In 2009, the Obama administration reversed standing U.S. foreign policy by joining and funding with taxpayer dollars the U.N. Human Rights Council — a multilateral body tasked with promoting and defending human rights and upholding the tenets enshrined in the Universal Declaration of Human Rights. Then-U.S. Ambassador to the U.N. Susan Rice argued that the administration believes that “working from within, [it] can make the council a more effective forum to promote and protect human rights.” However, since 2009, the council has been bad, if not worse, than it has ever been. Only this time around, it has been given the appearance of legitimacy, thanks to the administration’s continued presence on and funding for that body.

In recent years, the council has become so disconnected from its mandate that it doesn’t even feign impartiality or purport to promote universal human rights. In fact, the opposite is true: The council has become the tool for the world’s dictators to shield themselves from scrutiny and obscure their heinous actions, perverting human rights to whitewash gross violations and effectively ensuring that the body cannot do what it was designed to do.

In just the past several weeks, the U.N. Human Rights Council called special sessions to invite Palestinian Authority leader Abu Mazen and Venezuela’s Nicolas Maduro to address the council. The former has openly incited violence against Israel for years while ignoring the plight of the Palestinian people, and the latter is responsible for countless human rights abuses that have led to untold innocent civilian deaths. These thugs should be called in front of the council and held accountable for their actions, not lauded and encouraged by like-minded sympathizers.

More than half of the current members on the council are ranked just partly free or not free by Freedom House’s annual Freedom in the World report, including some of the world’s worst human rights violators such as China, Russia, Saudi Arabia, Vietnam, Venezuela and Cuba. All of these nations were highlighted by the State Department’s most recent Country Reports on Human Rights Practices for placing grotesque restrictions on freedom and rights, and for abusive governance practices. Yet, earlier this year, Saudi Arabia was announced as the chairman of an important and influential panel on the council. While Saudi Arabia plays a vital role in countering terror threats in the region, its abysmal human rights record should preclude it from leading any panel on the issue and it should be greeted with outright opposition.

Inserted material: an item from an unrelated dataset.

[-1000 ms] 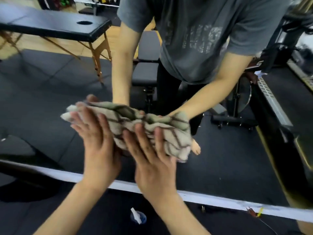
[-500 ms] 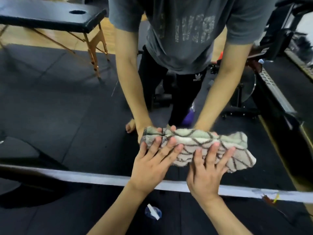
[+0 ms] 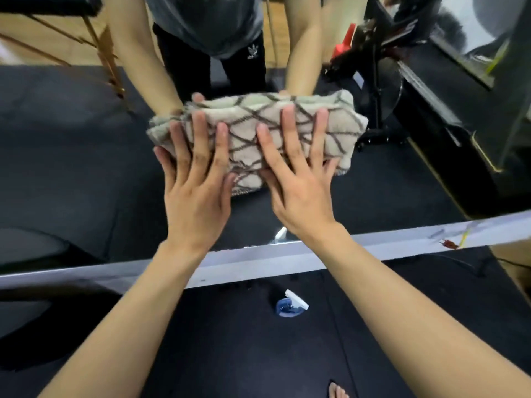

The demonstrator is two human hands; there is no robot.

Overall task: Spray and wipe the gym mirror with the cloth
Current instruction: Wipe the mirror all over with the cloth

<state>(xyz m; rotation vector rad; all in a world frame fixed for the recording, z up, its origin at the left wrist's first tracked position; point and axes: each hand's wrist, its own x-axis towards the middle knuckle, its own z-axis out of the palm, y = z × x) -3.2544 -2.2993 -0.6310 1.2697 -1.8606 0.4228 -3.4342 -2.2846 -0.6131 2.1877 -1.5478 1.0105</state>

Instead of focusing on the perpetrators of gross human rights violations and working to protect the millions across the world that suffer, the U.N. Human Rights Council opts instead to single out the one country in a Middle East region that respects and defends human rights for all of its citizens — the democratic Jewish state of Israel. The council’s agenda contains a permanent item for criticism of Israel — a distinction no other country shares. Since 2006, the council has passed more than 61 resolutions and produced several mendacious reports alleging Israeli human rights abuses while virtually ignoring every other dire human rights situation in the world.

The structure and composition of the U.N. Human Rights Council have made it subject to gross political manipulation while human rights protections around the world continue to regress, and all of this continues as the Obama administration has failed to win any substantive reforms. It has been nearly seven years, and it is clear that President Obama’s strategy of change from within at the council has been an abject failure, or human rights is so low on the president’s priority list that he’s unwilling to make the necessary effort — or both.

Mr. Obama must demand fundamental reforms of the body, or he must lead an effort to have it dissolved and replaced with a credible alternative. There is precedent for this already: The U.N. Commission on Human Rights, was disbanded in 2006 after being found to be morally bankrupt, reprehensible and completely lacking in credibility. We’re once again at that crossroads. Promoting and defending human rights worldwide is part and parcel of upholding not just America’s core values, but also our democratic commitments and our national security interests. On this Human Rights Day, it’s time for the president to finally demonstrate that the United States stands up for human rights by example and effort, and it must start at the U.N. Human Rights Council.

Ileana Ros-Lehtinen, a Republican member of the U.S. House of Representatives from Florida, is chairman of the House Foreign Affairs Committee’s Subcommittee on the Middle East and North Africa and is a member of the Permanent Select Committee on Intelligence.